■ Instructions to follow
Look through the records and copy each line that has "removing" in it.

** Opening Records shown block **

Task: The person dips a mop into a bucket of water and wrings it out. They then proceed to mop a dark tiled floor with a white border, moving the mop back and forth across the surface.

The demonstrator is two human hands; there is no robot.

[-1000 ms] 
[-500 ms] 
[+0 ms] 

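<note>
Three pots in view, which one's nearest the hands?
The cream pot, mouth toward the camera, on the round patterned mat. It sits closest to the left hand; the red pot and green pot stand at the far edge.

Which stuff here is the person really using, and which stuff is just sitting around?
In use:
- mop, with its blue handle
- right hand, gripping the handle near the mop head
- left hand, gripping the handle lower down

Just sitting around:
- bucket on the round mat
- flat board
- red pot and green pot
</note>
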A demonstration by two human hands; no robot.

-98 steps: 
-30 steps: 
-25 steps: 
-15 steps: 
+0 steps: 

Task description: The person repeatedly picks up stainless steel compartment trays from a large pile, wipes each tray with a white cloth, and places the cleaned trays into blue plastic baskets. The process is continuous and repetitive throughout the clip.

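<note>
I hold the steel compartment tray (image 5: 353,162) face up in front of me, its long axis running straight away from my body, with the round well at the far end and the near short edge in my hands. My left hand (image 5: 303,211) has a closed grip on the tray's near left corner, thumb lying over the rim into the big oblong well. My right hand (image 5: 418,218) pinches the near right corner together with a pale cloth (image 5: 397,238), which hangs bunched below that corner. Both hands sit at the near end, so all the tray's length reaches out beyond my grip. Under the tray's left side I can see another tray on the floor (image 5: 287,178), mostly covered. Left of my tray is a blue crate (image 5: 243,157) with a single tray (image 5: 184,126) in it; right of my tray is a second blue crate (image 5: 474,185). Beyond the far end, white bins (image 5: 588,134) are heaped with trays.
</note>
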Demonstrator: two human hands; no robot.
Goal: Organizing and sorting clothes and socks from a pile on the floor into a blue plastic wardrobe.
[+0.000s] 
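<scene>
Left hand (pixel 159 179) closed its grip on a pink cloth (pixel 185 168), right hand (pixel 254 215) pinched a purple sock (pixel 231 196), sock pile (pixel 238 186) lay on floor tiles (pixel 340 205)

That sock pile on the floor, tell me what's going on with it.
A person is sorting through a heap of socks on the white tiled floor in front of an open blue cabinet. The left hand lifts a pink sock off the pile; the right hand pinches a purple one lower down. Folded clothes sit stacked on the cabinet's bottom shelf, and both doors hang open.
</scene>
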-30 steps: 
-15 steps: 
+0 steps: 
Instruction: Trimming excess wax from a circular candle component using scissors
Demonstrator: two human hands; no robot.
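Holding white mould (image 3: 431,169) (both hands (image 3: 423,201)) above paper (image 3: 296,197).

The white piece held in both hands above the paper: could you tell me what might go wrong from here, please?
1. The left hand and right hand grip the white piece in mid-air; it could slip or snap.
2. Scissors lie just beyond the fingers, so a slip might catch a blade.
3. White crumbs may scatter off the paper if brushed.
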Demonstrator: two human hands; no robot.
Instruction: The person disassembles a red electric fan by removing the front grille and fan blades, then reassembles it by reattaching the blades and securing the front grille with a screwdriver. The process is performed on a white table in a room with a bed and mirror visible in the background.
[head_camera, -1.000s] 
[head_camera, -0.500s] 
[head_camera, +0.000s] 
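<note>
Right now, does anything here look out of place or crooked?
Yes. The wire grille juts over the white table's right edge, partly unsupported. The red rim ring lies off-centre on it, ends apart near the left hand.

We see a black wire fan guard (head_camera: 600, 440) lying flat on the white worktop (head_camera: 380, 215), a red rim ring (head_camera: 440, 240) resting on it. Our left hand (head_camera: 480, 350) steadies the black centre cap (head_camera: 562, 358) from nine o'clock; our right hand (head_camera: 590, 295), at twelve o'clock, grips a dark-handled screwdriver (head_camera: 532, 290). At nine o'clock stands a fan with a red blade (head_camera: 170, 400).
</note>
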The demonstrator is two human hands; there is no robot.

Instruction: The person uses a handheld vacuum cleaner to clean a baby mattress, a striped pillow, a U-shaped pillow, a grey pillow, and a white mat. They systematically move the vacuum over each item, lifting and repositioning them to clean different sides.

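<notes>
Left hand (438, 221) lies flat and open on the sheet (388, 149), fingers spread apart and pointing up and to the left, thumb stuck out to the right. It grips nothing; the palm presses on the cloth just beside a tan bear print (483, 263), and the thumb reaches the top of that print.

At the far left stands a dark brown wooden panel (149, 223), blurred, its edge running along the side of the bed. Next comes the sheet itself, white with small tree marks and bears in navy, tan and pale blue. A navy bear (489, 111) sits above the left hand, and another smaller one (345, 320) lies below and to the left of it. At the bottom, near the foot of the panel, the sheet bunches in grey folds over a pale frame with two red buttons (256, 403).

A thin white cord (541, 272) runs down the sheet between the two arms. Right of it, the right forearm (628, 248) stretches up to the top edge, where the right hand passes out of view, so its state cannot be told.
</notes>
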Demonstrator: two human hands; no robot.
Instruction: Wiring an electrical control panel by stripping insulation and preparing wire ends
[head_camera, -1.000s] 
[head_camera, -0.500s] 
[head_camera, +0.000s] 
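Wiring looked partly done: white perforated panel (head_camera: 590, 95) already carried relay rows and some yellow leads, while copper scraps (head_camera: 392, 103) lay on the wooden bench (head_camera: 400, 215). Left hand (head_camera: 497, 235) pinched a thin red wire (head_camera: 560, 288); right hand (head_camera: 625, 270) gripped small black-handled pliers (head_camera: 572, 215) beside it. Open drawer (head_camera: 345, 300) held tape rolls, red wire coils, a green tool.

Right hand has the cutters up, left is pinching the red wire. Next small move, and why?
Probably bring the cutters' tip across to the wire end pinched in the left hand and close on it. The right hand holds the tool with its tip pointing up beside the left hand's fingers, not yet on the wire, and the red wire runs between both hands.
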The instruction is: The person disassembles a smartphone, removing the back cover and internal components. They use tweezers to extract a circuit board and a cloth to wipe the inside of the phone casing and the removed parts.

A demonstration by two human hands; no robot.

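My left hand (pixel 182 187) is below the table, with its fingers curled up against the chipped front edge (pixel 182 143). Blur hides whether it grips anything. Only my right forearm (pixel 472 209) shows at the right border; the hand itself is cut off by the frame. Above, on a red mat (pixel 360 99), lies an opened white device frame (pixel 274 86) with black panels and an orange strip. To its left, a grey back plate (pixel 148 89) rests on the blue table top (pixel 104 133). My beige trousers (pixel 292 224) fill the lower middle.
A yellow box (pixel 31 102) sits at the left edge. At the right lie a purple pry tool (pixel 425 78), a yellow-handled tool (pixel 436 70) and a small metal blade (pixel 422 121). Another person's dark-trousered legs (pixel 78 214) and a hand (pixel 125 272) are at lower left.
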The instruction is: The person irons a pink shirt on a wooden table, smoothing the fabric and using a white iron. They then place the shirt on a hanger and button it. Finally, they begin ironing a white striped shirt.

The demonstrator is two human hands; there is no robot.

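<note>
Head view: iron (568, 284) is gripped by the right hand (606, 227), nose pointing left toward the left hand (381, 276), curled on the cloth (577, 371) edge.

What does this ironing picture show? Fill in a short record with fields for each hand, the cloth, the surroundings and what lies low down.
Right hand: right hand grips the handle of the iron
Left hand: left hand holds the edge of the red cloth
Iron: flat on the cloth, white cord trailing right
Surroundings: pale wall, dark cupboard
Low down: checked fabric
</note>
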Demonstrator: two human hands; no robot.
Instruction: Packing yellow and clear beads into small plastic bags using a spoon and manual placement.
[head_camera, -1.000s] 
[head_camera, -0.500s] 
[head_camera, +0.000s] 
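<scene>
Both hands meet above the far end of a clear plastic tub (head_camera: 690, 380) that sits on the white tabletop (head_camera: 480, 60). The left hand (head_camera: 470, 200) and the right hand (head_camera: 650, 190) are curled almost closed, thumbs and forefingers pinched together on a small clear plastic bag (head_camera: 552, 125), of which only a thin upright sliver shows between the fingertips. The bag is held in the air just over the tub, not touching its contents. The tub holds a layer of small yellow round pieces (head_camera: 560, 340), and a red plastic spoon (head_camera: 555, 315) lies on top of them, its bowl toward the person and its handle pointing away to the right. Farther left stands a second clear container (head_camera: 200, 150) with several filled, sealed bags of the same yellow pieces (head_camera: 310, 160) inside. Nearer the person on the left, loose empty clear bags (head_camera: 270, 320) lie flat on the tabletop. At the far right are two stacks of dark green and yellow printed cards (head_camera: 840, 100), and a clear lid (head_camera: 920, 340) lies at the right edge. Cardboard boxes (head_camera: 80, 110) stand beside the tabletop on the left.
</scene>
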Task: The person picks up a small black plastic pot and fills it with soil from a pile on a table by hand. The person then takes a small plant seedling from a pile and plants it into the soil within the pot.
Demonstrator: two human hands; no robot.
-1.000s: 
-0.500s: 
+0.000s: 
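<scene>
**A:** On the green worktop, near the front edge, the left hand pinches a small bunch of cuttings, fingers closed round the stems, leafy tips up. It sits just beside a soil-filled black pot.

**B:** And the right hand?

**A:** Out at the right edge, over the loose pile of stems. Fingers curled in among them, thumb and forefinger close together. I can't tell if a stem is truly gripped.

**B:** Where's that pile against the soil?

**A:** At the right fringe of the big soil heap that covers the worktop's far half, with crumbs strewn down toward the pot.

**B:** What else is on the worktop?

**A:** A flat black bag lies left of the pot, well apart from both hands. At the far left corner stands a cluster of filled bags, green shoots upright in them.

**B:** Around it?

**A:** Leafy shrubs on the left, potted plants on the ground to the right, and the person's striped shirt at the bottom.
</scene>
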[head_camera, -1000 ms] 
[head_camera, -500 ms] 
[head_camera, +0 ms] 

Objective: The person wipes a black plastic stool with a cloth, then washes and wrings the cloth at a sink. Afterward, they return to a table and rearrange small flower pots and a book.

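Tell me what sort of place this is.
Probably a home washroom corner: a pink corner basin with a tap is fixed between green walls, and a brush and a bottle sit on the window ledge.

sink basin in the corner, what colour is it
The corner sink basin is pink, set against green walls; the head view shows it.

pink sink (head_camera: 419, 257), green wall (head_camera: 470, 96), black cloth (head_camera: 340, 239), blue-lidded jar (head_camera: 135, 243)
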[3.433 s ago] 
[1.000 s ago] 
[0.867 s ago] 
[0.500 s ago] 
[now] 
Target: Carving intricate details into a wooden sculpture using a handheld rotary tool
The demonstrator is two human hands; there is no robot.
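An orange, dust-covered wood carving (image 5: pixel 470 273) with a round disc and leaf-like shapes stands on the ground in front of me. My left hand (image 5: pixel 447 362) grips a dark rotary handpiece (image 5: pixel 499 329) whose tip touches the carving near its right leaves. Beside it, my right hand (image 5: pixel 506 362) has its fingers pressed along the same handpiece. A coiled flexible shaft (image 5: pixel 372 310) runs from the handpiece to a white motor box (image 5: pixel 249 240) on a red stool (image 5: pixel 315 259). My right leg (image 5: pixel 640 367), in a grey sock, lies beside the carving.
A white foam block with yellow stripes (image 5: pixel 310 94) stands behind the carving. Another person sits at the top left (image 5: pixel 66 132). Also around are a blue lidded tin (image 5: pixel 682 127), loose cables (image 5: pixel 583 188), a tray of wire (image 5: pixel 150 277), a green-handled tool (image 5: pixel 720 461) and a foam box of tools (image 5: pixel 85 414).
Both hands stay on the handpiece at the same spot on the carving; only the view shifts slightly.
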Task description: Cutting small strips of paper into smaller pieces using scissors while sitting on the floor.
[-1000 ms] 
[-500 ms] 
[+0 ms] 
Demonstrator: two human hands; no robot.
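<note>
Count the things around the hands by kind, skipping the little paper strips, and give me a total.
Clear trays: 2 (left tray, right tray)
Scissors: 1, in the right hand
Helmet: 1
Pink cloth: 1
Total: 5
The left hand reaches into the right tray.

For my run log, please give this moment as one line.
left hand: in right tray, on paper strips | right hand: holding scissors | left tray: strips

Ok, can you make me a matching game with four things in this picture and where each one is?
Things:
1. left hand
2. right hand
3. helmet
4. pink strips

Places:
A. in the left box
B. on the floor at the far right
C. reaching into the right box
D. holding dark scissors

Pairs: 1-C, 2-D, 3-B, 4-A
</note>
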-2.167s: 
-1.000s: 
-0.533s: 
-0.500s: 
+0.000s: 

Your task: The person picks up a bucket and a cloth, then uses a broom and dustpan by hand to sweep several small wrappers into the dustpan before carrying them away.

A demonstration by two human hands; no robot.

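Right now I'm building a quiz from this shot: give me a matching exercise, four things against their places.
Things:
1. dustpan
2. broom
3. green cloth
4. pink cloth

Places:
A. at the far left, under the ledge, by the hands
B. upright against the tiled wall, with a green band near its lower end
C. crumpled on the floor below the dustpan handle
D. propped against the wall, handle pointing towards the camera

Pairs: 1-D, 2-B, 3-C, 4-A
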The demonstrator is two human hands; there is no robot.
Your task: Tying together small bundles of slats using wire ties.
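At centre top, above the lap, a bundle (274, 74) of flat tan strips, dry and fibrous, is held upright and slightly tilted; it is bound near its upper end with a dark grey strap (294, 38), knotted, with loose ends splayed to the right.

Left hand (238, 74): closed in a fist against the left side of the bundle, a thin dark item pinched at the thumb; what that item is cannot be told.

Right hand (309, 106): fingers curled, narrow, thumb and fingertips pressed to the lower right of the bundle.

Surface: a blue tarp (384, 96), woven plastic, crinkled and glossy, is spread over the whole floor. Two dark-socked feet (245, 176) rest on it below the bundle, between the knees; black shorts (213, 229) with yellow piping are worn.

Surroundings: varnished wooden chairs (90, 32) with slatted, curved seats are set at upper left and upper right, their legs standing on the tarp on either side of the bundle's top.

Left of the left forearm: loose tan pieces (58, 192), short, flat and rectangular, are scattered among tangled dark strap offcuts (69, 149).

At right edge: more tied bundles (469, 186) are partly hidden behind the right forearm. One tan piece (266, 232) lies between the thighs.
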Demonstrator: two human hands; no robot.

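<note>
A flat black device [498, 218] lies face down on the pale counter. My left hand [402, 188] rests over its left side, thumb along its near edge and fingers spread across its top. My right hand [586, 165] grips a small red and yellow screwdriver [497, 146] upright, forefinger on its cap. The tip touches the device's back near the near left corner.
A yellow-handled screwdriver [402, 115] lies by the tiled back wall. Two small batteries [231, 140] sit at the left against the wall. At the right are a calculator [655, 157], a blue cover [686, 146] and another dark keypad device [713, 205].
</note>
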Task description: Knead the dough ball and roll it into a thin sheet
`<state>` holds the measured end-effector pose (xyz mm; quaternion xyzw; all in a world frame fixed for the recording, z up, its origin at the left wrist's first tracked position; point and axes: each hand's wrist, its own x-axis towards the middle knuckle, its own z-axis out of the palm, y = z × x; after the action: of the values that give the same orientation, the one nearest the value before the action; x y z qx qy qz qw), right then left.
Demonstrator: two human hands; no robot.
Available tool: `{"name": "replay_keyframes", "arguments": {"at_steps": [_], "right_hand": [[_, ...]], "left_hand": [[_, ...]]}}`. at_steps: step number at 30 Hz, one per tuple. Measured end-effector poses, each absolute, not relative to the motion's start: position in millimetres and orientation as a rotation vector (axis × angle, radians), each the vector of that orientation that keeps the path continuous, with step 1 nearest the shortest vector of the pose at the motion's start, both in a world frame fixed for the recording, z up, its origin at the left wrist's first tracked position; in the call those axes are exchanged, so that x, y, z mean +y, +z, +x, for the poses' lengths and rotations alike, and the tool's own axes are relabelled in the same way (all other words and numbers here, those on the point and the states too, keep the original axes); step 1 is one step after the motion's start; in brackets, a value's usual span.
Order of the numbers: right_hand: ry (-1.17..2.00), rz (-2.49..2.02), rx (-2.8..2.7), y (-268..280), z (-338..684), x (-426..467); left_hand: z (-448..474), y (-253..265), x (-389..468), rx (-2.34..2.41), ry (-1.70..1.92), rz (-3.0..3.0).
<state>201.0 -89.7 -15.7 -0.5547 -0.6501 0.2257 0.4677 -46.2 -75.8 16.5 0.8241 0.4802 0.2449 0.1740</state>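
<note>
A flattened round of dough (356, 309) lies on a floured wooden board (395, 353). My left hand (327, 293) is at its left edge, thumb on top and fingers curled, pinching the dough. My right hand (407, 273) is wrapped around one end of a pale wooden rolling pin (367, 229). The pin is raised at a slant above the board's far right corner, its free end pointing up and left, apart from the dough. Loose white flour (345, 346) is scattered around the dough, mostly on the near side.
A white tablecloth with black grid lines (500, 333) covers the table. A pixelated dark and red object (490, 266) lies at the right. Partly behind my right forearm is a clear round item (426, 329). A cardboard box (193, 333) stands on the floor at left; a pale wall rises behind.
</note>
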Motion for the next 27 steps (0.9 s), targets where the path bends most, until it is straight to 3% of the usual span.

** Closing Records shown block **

■ Solved exercise
Instruction: The person disassembles a red electric fan by removing the front grille and fan blades, then reassembles it by reattaching the blades and securing the front grille with a screwdriver. The process is performed on a white table in a room with a bed and mirror visible in the background.
The instruction is: The person disassembles a smartphone, removing the back cover and internal components. They use tweezers to extract a circuit board and a cloth to wipe the inside of the phone casing and the removed parts.

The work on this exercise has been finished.